Die Beschwerden und Verschleißerscheinungen des Alters, mit denen auch er zu kämpfen hatte, hielten sich noch in Grenzen. Ihm war bewusst, dass eines nicht mehr fernen Tages mit schwereren Beschwerden und Krankheiten zu kämpfen hatte. Dieses Wissen begleitete ihn beständig, aber da es für ihn der Lauf des Lebens war, machte er weiter, als könne er den jetzigen Zustand noch Jahre erhalten. Kam ihm eine Idee, so setzte er diese möglichst bald in die Tat um. Wie lange er sich an seinen Aktivitäten oder Neuanschaffungen erfreuen konnte, interessierte in nicht – sei es nur für einen Abend, eine Stunde oder weniger, er hatte sich daran erfreut und nur das zählte.

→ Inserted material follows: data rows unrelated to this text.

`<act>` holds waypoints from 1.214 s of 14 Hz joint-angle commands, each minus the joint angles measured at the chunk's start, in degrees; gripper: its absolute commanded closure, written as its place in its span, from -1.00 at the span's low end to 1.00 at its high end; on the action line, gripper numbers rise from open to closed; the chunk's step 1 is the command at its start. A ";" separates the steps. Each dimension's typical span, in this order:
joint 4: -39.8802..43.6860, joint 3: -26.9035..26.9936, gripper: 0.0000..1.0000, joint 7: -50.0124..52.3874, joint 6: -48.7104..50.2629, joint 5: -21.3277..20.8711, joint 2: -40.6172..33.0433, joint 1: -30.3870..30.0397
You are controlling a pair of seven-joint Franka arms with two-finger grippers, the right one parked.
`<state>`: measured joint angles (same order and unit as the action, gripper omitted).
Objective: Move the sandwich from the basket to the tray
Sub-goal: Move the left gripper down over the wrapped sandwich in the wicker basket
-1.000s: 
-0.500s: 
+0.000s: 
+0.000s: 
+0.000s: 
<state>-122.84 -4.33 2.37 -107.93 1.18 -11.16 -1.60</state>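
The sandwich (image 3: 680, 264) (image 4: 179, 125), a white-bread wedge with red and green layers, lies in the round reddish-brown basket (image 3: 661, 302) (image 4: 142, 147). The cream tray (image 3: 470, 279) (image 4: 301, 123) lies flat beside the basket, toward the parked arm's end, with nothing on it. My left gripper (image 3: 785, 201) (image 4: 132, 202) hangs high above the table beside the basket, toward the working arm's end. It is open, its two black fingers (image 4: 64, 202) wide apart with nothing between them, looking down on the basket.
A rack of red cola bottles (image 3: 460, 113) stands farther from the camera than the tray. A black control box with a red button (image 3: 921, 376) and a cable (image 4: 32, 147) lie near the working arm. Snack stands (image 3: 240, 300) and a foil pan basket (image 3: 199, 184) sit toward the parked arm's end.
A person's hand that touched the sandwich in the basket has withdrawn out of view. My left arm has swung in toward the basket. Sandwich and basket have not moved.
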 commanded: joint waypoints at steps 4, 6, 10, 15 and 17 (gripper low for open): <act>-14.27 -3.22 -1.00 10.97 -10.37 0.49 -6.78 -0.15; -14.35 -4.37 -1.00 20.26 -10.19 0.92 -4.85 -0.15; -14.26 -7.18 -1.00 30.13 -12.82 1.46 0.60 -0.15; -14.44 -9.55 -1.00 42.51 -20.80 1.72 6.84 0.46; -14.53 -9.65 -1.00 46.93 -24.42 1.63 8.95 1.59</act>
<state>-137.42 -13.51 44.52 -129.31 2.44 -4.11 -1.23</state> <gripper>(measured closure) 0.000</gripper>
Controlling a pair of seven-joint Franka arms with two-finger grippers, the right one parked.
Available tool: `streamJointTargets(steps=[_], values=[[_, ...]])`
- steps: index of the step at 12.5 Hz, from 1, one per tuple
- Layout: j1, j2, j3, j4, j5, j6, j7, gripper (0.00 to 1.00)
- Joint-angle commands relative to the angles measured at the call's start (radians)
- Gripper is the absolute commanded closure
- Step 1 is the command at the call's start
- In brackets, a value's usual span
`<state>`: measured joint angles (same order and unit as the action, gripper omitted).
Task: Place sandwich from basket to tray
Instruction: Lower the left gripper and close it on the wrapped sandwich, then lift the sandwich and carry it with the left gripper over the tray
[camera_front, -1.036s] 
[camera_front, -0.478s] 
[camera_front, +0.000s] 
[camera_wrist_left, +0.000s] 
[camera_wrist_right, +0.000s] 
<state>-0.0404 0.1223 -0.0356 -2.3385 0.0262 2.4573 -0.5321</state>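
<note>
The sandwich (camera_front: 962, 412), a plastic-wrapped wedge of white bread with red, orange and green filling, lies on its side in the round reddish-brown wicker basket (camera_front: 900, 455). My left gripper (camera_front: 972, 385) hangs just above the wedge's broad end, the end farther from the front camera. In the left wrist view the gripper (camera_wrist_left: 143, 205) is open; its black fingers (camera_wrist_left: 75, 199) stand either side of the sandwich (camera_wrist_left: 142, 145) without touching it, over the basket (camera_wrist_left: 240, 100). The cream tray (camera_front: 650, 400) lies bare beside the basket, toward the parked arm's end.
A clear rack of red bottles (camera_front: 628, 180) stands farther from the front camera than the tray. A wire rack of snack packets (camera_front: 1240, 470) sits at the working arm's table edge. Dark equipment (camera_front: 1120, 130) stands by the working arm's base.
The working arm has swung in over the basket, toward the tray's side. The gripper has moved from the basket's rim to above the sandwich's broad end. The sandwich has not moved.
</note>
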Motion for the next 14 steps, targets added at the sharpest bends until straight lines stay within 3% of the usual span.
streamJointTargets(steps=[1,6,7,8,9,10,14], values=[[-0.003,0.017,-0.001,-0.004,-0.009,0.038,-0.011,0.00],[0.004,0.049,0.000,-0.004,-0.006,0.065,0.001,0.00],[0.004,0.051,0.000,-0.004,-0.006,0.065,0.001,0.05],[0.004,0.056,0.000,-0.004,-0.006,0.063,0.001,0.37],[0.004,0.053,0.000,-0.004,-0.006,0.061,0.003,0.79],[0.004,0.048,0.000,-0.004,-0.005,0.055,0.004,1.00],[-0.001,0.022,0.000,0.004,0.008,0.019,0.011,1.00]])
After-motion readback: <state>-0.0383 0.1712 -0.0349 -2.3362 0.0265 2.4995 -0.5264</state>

Die Not der Welt ließ ihn dabei nicht unberührt, so zählte auch seine Freude daran, dass er zumindest einen kleinen Beitrag zur Minderung der Not leisten konnte, zu dem, was er zu seinem Gefühl, angekommen zu sein, zählte.
Der Verfasser dieser Zeilen, ist selbst alter Mensch, der keine Ahnung davon hat, wie das Leben des Protagonisten weitergehen und enden könnte. So ist es logisch und erforderlich, an dieser Stelle zu enden.
In dem Moment, in dem ich die Geschichte zu Ende schreiben könnte, bin ich nicht mehr in der Lage zu schreiben. Mein Lebenskreis hat sich dann geschlossen. Ich weiß nicht wann, wo und auf welche Weise ich aus dem Leben scheiden werde, aber meine Lebenseinstellung entspricht in einem Punkt der meines Protagonisten – ich fühle, ich bin angekommen.